Haşim Kılıç'ın açıklamalarından satır başları şöyle:
Yaşatılan korku ve hukuksuzluğu iç dünyalarını tolere etmeye çalışmak insanlık onuruyla bağdaşmaz. Adalet vicdan dilinden korkanların diliyle gerçekleşir. Kimi aydınlarımızın tepkisizlik ve suskunluğun arkasına gizlenmesi ürkütücü ve utanç vericidir. Adil insan odur ki dışlanmayı ve yalnız kalmayı göze alabilendir.
Toplumdaki farklı düşünce ve görüş sahiplerinin bunları ifade konusunda endişeleri artmaktadır. Söyleyecek bir şey kalmadı. Sessiz kalmak utancını yaşamamak için, çoğulcu ve katılımcı sistemlerde farklı düşünce sahiplerinin yaşaması genel kuraldır.Şiddet, terör bu esasın dışındadır. İnsanı insan kılan düşünceleri olduğuna göre bu değerleri hukuk devletinin kuralları altında yaşanması en doğal insan hakkıdır.

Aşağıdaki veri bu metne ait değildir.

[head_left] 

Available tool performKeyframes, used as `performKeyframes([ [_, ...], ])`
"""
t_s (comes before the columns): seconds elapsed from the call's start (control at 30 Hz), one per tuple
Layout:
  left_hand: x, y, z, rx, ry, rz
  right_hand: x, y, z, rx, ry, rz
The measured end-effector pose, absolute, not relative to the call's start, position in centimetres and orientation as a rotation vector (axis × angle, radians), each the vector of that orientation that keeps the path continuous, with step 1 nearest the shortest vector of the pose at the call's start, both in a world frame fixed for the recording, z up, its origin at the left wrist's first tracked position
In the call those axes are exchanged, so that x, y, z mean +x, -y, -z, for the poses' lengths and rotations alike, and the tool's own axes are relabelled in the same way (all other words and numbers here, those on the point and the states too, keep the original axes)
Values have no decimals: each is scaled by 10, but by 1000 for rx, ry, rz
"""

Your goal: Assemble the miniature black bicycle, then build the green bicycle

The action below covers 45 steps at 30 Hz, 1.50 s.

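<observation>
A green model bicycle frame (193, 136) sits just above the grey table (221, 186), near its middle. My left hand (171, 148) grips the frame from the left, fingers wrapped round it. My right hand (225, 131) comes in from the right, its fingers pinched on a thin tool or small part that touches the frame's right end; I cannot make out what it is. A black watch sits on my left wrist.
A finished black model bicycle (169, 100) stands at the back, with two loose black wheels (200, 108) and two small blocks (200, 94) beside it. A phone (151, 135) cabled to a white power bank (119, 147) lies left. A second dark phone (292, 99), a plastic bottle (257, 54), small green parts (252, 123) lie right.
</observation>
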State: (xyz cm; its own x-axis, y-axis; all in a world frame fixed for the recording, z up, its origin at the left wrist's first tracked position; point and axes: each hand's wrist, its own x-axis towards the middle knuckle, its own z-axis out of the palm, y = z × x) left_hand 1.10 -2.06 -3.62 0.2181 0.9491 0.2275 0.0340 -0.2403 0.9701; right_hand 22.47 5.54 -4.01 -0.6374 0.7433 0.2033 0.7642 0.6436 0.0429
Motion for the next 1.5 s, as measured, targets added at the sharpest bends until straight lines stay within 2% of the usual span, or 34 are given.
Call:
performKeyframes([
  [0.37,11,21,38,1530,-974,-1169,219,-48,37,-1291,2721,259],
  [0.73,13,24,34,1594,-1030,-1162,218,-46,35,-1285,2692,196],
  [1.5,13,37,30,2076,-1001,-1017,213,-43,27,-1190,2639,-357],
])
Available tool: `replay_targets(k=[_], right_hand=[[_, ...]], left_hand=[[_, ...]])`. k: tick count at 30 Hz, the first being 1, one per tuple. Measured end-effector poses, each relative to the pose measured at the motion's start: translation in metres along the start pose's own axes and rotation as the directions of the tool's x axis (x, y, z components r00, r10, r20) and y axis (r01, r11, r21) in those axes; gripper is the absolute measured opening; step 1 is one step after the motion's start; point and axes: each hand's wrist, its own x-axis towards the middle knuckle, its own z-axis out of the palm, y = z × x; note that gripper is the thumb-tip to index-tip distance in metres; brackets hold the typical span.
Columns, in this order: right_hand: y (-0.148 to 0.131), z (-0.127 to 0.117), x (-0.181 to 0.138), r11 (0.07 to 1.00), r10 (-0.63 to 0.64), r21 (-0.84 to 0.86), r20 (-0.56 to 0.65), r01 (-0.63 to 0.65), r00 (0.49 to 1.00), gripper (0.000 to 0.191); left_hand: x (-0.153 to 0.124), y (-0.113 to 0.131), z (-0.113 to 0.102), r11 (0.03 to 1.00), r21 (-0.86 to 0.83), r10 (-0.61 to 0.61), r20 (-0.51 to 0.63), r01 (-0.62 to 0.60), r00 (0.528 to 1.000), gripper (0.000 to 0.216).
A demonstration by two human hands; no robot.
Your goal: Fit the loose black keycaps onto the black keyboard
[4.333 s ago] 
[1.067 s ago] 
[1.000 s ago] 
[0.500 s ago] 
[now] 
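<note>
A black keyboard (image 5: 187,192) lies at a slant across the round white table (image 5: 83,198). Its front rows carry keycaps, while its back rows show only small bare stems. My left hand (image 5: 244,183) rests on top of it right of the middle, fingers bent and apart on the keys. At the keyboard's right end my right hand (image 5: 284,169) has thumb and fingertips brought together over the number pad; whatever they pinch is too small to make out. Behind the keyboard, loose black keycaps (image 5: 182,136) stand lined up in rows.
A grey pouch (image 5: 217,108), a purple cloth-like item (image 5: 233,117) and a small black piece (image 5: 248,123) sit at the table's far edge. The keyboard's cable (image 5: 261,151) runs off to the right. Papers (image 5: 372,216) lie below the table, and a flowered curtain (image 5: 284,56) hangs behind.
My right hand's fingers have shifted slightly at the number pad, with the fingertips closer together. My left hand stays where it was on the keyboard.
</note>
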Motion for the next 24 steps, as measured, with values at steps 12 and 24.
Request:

Evrensel ilkelerle örtüşmeyen bu uygulamalar çağdaş dünyayla bağlarımızın kopmasına yol açmaktadır. Bu düşünceler basında da yaşanmaktadır. Gazeteciler, kamu görevini yaparken düşüncelerini ifade ederken cezalandırma korkusuyla yaşıyor.
Başta AYM olmak üzere bütün yargımızın ifade özgürlüğü konusunda AİHM'in anlayış ve uygulamaları seslerini duyurmalıdır. İnanıyorum ki bu sesler ulaştığında en yüksek onur yargıçların olacaktır. Yaşanan olumsuzluklara rağmen umutlarımızı yitirmeyeceğiz. Hukuk güvenliğinin sağlandığı insan onurunun yükseldiği farklı düşüncelerin yalandığı bir aydınlık geleceği diliyorum.